Occupancy Prediction Model

The Occupancy prediction model is developed based on Horizon Torch Samples, a deep learning framework developed by Horizon. For information on using Horizon Torch Samples, please refer to the Horizon Torch Samples documentation. The training configuration for the Occupancy prediction model is located in the "configs/occ/" directory. The following example uses "configs/occ/flashocc_henet_lss_occ3d_nuscenes.py" to illustrate how to configure and train the Occupancy prediction model.

Training Process

If you want to quickly train the flashocc_henet_lss_occ3d_nuscenes model, you can start by reading this section. Like other tasks, for all training and evaluation tasks, HAT uniformly uses the tools + config approach to complete them. After preparing the original dataset, you can easily follow the steps below to complete the entire training process.

Dataset Preparation

For this example, using the nuScenes dataset, you can download the dataset from https://www.nuscenes.org/nuscenes. For the Occupancy prediction task, you will also need to download the OCC ground truth data, which can be obtained from https://github.com/CVPR2023-3D-Occupancy-Prediction/CVPR2023-3D-Occupancy-Prediction. It is recommended to unzip the downloaded dataset into the occ3d/gts directory within the nuScenes dataset folder. Additionally, to improve training speed, we have packaged the original JPEG format dataset into an LMDB format dataset.
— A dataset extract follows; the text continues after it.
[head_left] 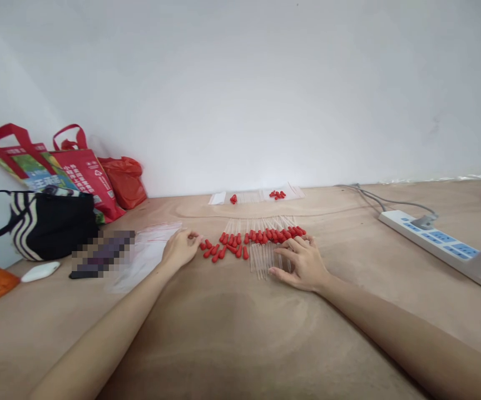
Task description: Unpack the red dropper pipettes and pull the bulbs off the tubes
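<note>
My left hand (181, 248) is at the left end of a loose group of red rubber dropper bulbs (222, 253), its curled fingertips closed on the leftmost bulb (202, 245). My right hand (302, 262) is over the right part of several thin clear tubes (260, 261), thumb and fingers apart, holding nothing I can see. Its upper fingers reach the end of a packed row of droppers, red bulbs (273, 235) towards me and clear stems (240, 226) pointing away. Part of the tubes is hidden beneath that hand.
Clear plastic bags (150, 250) lie left of my left hand, beside a blurred-out dark object (102, 256). Farther back are more red bulbs (277, 195) on a clear bag. Carrier bags (94, 178) and a black pouch (56, 225) stand left; a power strip (436, 239) lies right.
</note>
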`<state>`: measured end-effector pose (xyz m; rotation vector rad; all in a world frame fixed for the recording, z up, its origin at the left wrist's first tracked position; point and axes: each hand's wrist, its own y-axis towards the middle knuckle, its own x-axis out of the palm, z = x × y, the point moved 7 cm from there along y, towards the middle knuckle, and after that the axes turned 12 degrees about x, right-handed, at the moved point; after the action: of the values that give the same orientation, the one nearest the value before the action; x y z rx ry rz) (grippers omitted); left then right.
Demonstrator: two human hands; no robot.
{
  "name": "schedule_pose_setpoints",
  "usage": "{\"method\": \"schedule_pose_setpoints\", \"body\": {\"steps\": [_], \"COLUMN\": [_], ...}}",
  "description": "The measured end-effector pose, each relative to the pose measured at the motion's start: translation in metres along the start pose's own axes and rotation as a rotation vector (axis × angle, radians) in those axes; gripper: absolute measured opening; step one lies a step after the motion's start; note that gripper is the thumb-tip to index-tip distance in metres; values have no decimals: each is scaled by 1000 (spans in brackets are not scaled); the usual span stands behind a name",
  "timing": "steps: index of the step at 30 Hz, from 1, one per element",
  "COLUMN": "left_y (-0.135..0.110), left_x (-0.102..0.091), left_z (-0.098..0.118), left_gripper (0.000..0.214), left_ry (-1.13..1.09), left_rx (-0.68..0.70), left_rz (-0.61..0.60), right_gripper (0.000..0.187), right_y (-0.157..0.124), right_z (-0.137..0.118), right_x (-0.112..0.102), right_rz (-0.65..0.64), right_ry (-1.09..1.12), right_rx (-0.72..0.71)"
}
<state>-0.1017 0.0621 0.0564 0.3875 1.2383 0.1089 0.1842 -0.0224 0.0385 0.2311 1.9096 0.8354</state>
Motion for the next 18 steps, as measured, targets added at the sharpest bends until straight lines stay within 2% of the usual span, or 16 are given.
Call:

python3 tools/dataset_converters/create_data_flashocc.py --src-data-path ./tmp_data/nuscenes/ -o ./tmp_data/nuscenes/occ3d

The previous command will generate two files, nuscenes_infos_train.pkl and nuscenes_infos_val.pkl, in the "./tmp_data/nuscenes/occ3d directory". Next, execute the following command to perform the packaging:

python3 tools/datasets/nuscenes_packer.py --src-data-dir WORKSAPCE/datasets/nuscenes/ --pack-type lmdb --target-data-dir . --version v1.0-trainval --split-name val --need-occ
python3 tools/datasets/nuscenes_packer.py --src-data-dir WORKSAPCE/datasets/nuscenes/ --pack-type lmdb --target-data-dir . --version v1.0-trainval --split-name train --need-occ

The above two commands correspond to converting the training dataset and the validation dataset, respectively. After the packaging is complete, the file structure in the data directory should be as follows:

tmp_data
    |-- nuscenes
        |-- metas
        |-- v1.0-trainval 
        |-- occ3d
            | -- gts
            | -- nuscenes_infos_train.pkl
            | -- nuscenes_infos_val.pkl
    |-- occ3d_nuscenes
        |-- train_lmdb
        |-- val_lmdb

"train_lmdb" and "val_lmdb" are the packaged training dataset and validation dataset, respectively. They are also the datasets that the network will ultimately read.

Model Training

Once the dataset is prepared, you can start training the floating-point Occupancy prediction model.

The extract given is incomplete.